Many years ago, I worked in an office with a woman named Doris. Doris had been an affluent Marin County housewife whose doctor husband abandoned her for a younger woman -- which is why, at the age of 45, Doris found herself bitterly typing, in her hunt and peck manner, documents in a landscape architect's office. I suppose it goes without saying that she'd supported him through medical school.

This was back in the days when people still smoked in the workplace, and Doris smoked a lot. Our boss expressed concern for the company's new word processing system, imploring Doris to smoke outside because the particulates in cigaret smoke would certainly clog the equipment's processors. Doris would barely look up during these lectures, but when he left her to enter his large inner office she'd very purposefully blow a lungful of smoke straight into her computer's innards.

One day someone made the mistake of commenting to Doris about the sudden winning streak of a local sports team. Doris took a huge toke on her cigaret and blew a plume into the man's face. "I wouldn't give a rat's ass about it if they played it pantsless in Jello," she replied.

I felt a bit like Doris during the recent World Series, which saw the San Francisco Giants winning for the first time in 56 years. City Hall and Coit Tower were bathed in orange light in tribute to the team's jersey color, homemade fireworks twisted into the sky above the Mission, and the entire city erupted into a cacophony of blaring sirens, honking horns, and hooting fans. A million people attended the parade that pushed its way through downtown. And yet I cared not a particle for this achievement, and had no desire to be a part of this celebration. Why? I simply can't relate, or imagine what it would feel like to care.

I only have to hear that familiar tone of the announcer describing the action on the field, overlayed with the drone of the crowd, to be yanked back to those childhood days when my father would monopolize the living room -- and our one TV at the time -- to watch endless baseball games. I cared about them then as much as I do now.

I know that times are grim, and people will seize any opportunity to express joy and communal happiness. But all through the excitement I kept thinking that if all that energy had been expended toward something that really mattered -- Global Warming, say, or the slaying of horrifying politcal dragons like gubernatorial candidate Meg Whitman, or even heartfelt causes that I oppose -- it would have to be more satisfying and worthwhile.

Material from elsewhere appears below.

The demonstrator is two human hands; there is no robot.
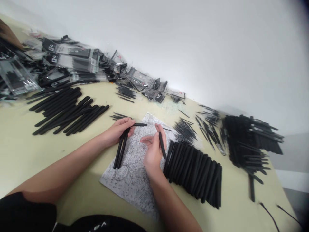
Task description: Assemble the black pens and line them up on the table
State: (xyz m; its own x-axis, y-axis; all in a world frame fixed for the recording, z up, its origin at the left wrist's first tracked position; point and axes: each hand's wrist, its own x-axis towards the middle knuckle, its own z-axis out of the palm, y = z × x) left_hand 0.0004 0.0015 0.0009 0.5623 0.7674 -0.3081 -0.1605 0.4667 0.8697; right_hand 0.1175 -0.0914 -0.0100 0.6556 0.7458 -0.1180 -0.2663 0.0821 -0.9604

Last weekend I asked my 86-year-old father if he had followed the World Series on television. Dementia is rapidly closing in on him -- "they tell me I saw a bob cat," he said, as though the sighting happened to someone else -- and he sadly said he didn't think so. Days later, I can still see the orange-lit dome of City Hall glowering like a sunburned nose in the middle of the city's face. But the carbon levels are still rising, civil liberties are still disappearing into the ether, and the homeless are still pushing their carts through the Civic Center in its rosy glow.

22 Pounds of Flesh

It's been a while since I posted, and the reason is simple: I've been recovering from extensive oral surgery since October 5th.

I love how the periodontist's office glossed over the seriousness of the recovery process. Basically, they hand you a brochure that chirps, "some people find that they can actually resume their regular routine the very next day!" Right, if their routine consists of writhing on the floor in intense pain in a Vicodin-induced frenzy while cursing the periodontal industry.

One thing they forgot to mention, for instance, was that the procedure would expose the roots of half my teeth, making it impossible to ingest any substance that was even the tiniest bit above or below room temperature. And I had been told that my paltry insurance would at least cover $1400 of the $8200 I paid toward the doctor's master bedroom suite spa or next European vacation. That turned out to be more like $800.

So, it's pretty much over now, and things are returning to normal, or as normal as anything can really be these days. And though I wouldn't have minded losing a few pounds, 22 pounds was a bit much. I'll try blogging more regularly, if only for my own sanity, and see how that goes.